Тимофей положил трубку на телефон, оставив девицу размышлять над их странным диалогом.

В некотором смысле парню повезло, если за него заступаются таким «пробивным» образом. Как ни верти, а пешки тоже могут защищаться, многоуважаемые Олег Бархатов и Богдан Сергеевич. И постоять друг за друга они тоже способны. И однажды надают вам хорошенько по мозгам. Это уж точно.

* * *

Как иногда бывает трудно решиться на что-то, вернее, сделать последний шаг к принятому решению. На этот последний шаг тоже нужна воля. Крепкая воля уверенного в себе человека. До сих пор Витек не мог упрекнуть себя в слабохарактерности, потому что мир слабости не прощает. По крайней мере, его мир — мир улицы и детского дома. Впрочем, не очень отличный от любого другого. Лишите человека защиты стен, симпатичного окружения, надежного достатка, здоровья, уверенности в том, что завтра будет так же, как сегодня, — и тотчас же такой приятный и удобный мир покажет свое настоящее лицо. Витек осознал эту истину давно. Он привык полагаться на себя. Все, что не зависело лично от него, он с упорством отвергал.

Но сейчас ему нужна была помощь. Ему и Катьке. И он шел в правильном направлении. Стоило лишь сделать последний шаг. Однако именно этот шаг, как оказалось, самый трудный.

Через знакомых рыночных торгашей ему удалось купить билет на автобус до Минска, курсировавший с челноками между двумя столицами. Катька, к счастью, проспала всю дорогу, обнимая свою сумку и яркое плюшевое чучело, похожее то ли на динозавра, то ли на еще какого-то мурлакатама. Иногда она смотрела в окно, иногда просила попить. Казалось, внутренняя Катькина батарейка немного подсела, чему Витек был даже рад: нет ничего более паршивого, чем болтливый спутник в дороге. А путешествовать лучше всего молча, потому что из-за болтовни не остается времени зорко смотреть по сторонам и думать.

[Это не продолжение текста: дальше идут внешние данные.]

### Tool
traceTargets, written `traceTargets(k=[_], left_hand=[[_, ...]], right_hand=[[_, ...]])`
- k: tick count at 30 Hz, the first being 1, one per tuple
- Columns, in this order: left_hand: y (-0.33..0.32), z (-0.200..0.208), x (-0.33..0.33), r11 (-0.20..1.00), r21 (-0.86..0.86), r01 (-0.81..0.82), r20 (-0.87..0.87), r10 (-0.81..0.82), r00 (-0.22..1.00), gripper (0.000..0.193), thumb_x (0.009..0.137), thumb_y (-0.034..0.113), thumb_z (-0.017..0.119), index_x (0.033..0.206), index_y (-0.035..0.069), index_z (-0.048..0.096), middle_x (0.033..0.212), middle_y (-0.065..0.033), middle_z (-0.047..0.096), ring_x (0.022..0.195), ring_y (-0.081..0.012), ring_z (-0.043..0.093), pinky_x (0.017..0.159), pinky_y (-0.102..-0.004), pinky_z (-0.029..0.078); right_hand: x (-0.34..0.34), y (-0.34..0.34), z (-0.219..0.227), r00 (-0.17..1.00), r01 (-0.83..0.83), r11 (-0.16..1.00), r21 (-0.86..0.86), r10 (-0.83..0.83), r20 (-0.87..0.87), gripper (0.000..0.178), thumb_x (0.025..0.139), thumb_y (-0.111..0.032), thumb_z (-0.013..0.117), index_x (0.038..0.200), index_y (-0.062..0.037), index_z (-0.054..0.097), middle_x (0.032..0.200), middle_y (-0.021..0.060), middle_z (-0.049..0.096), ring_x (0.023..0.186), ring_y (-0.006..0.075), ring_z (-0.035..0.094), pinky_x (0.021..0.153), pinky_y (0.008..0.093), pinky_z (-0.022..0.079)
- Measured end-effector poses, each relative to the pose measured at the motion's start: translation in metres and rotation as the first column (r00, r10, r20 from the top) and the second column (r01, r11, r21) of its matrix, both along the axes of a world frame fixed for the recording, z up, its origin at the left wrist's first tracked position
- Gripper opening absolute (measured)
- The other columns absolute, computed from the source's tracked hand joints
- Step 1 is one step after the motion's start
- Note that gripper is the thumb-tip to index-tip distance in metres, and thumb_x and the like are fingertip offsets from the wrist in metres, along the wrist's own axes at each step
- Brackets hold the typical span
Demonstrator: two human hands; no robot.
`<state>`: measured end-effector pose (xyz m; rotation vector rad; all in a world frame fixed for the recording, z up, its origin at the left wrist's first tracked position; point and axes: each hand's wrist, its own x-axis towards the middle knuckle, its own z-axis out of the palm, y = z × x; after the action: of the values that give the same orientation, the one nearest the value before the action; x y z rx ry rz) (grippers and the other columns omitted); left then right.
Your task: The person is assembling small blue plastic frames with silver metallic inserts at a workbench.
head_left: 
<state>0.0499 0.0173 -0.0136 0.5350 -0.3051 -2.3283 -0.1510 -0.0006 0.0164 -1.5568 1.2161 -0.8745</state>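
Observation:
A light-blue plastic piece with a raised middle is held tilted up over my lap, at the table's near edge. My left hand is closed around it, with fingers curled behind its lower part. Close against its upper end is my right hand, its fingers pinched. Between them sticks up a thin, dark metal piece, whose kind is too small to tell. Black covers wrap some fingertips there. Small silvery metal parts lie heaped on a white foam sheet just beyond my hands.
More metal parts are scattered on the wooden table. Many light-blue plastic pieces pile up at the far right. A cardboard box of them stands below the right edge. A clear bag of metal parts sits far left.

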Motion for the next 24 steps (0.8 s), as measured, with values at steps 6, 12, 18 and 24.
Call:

Полулежа в кресле, Витек тихо грезил. Если, конечно, можно было так назвать его неуловимые, ни на чем конкретно не задерживавшиеся мысли, жившие в нем на правах бедных родственников, которых можно без всяких церемоний изгнать, как только закончится их время. На этот раз мысли прогонять не хотелось.

Витек думал, как много странного приключилось с ним за последнее время, и о том, о чем у него не хватало времени подумать, словно у спринтера, бегущего по живописной дороге, но не имеющего возможности любоваться пейзажами — позади соперники наступают на пятки. Теперь же он притормозил, потому что даже мальчишки иногда устают, у них сбивается дыхание, а ноги превращаются в вату. Стоп, машина!

И он остановился. Мысли, такие стремительные и неудержимые, вдруг потеряли направление, бестолково сбиваясь в его голове.

Он думал о матери. О том, как они жили бы, не заглядывай она в рюмку. Наверное, хорошо бы жили. Она работала бы, а он учился в обычной школе. Как все дети. У них обязательно было бы приличное жилье, а не та хатка в пригороде, принадлежавшая когда-то ее мужу, «погибшему на рыбалке», как она уклончиво объясняла Витьке.

Он думал о женщине, которую мать назвала его бабушкой. Это было очень давно, но Витек помнил ее строгое, непроницаемое лицо, помнил отрывистые фразы, которыми она довела мать до истерических слез.

Вообще с родственниками у Витьки получалась полная лажа. Он знал, что они были, и даже несколько раз видел их при разных обстоятельствах, но теплых чувств они у него не вызывали. В основном счастье видеть родственников ему выпадало тогда, когда мать брала его на выходные из интерната и таскала по всему городу, выпрашивая у них деньги — унизительная процедура, из-за которой Витек никогда больше не соглашался гулять с матерью.